Scan the lines below for the string "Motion" and copy every one that has it.

---------- SUPPLIED INFORMATION

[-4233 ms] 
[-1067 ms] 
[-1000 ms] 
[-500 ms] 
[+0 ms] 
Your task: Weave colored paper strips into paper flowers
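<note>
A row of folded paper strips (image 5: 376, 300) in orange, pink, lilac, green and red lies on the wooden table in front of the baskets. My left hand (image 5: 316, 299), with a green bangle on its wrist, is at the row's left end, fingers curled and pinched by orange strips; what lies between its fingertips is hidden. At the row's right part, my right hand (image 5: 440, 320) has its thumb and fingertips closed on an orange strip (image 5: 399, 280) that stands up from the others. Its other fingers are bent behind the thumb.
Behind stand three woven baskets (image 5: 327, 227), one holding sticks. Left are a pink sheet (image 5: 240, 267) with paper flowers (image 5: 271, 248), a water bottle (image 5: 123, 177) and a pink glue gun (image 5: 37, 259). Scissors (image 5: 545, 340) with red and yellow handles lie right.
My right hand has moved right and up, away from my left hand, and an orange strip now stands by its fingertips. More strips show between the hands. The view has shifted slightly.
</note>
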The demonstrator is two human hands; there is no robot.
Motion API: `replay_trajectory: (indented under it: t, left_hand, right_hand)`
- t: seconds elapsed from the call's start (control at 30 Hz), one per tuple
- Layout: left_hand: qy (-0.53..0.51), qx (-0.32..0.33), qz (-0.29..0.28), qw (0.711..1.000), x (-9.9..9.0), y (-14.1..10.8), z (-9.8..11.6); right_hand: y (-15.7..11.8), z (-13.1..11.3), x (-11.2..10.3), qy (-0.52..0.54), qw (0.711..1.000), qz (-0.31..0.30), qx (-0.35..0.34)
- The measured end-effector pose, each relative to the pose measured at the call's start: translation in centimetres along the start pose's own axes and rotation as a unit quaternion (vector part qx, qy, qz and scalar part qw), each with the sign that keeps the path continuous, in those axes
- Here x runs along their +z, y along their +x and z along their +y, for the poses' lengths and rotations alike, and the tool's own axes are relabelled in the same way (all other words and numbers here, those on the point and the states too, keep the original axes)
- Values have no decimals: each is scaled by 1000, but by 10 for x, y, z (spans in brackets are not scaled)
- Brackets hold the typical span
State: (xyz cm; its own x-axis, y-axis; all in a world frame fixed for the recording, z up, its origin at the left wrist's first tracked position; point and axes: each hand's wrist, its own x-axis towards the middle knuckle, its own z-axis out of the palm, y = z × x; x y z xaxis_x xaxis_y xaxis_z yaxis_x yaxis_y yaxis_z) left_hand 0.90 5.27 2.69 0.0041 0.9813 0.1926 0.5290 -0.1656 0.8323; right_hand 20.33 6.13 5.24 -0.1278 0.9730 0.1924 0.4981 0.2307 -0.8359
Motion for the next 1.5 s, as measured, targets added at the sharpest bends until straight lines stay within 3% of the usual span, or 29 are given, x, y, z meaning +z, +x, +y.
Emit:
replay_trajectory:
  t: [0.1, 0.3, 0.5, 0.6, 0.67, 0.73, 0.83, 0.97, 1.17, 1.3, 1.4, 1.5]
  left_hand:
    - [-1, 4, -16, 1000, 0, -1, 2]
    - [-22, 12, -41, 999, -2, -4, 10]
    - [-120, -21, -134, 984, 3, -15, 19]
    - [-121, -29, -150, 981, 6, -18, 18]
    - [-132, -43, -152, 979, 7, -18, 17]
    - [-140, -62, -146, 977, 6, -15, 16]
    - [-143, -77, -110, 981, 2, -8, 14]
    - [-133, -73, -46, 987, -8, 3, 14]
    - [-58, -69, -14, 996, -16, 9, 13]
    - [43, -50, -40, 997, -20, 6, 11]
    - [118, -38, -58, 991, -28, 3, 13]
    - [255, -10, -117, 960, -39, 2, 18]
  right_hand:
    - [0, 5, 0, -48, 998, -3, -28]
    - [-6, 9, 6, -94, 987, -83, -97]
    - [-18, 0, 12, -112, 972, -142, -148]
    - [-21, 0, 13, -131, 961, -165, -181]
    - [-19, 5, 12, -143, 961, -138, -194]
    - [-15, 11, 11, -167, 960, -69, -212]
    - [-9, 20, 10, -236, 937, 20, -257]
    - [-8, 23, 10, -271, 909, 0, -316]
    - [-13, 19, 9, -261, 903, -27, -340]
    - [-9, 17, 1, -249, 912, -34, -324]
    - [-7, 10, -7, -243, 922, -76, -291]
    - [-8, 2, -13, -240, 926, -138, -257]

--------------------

» RESULT OF THIS EXERCISE:
Motion API: `replay_trajectory: (indented under it: t, left_hand, right_hand)`
Motion for the next 1.5 s, as measured, targets added at the sharpest bends until straight lines stay within 3% of the usual span, or 29 are given, x, y, z meaning +z, +x, +y.

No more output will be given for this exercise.